Je reste convaincu que l'on peut écrire tout sur tout, mais en fonction du contexte, l'effort à fournir sera différent.
En effet, il est possible d'écrire sur tout ou rien, sur la forme des nuages, sur cette jolie fleur bleue aperçue au pied de ce bosquet, sur le bruit de la plume sur le papier, sur le coucher de soleil chaleureux de cette fin de journée d'été ou encore sur la tête folle du chat qui joue avec le stylo. L'écriture est alors descriptive, sensorielle, contemplative. Elle est une gymnastique de l'esprit, qui pratique la recherche du mot, la construction de la tournure, l'affinage de l'esthétique. A l'image du peintre, l'auteur cherche ici à dresser un tableau et le partager à son public, en essayant de reproduire une ambiance qu'il a lui même perçue, en essayant, par l'art de la plume, d'inclure son auditoire à sa vision.

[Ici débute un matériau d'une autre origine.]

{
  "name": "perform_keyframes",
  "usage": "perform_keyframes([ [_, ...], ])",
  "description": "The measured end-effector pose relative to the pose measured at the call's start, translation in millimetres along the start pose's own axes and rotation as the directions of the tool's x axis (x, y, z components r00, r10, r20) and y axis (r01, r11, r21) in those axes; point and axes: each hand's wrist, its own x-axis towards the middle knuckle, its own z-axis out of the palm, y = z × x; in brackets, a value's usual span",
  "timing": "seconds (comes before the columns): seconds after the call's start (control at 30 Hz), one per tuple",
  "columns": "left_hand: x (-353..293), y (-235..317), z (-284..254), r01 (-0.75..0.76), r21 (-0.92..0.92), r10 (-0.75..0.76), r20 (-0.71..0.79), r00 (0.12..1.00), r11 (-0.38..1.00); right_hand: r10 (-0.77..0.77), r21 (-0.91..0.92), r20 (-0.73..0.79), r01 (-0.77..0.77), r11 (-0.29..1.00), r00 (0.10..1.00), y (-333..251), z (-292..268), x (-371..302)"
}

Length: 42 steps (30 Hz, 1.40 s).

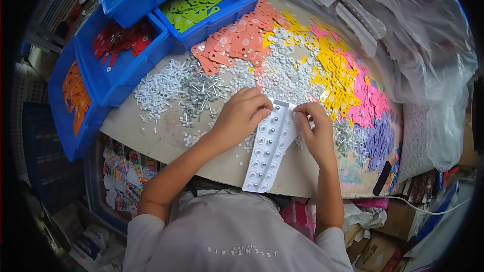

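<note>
Left grip [241,114] bunches at the far left corner of the white tray [274,147]; whether it pinches, I cannot tell. Reaching the worktop's [218,165] near edge, the tray should be light, stiff, slick, best held by its long rims. Right grip [318,130], thumb near forefinger, is at the far right corner, any pinch unclear.

Grey shirt [237,221], 2 short sleeves [143,231], pale lettering [268,253] in 2 rows; forearms [174,180] bare.
</note>
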Motion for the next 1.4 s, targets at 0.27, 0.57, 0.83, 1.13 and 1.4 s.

Quand une source d'inspiration particulière, ou une Muse, entre en jeu, l'exercice devient différent. Il ne s'agit plus d'une gymnastique, mais de l'expression de sentiments. L'effort technique laisse alors place à une rivière expressive, un flot des pensées. Ce n'est plus une recherche de mots mais une sélection dans un foisonnement émotionnel.
C'est alors que le texte prend un objectif différent, car il n'est plus question de montrer un tableau, mais de transmettre un message, un signal, une pensée, un sentiment, que l'on empaquète avec soin dans un joli écrin de mots.
L'intention s'est déplacée, le partage devient alors offrande.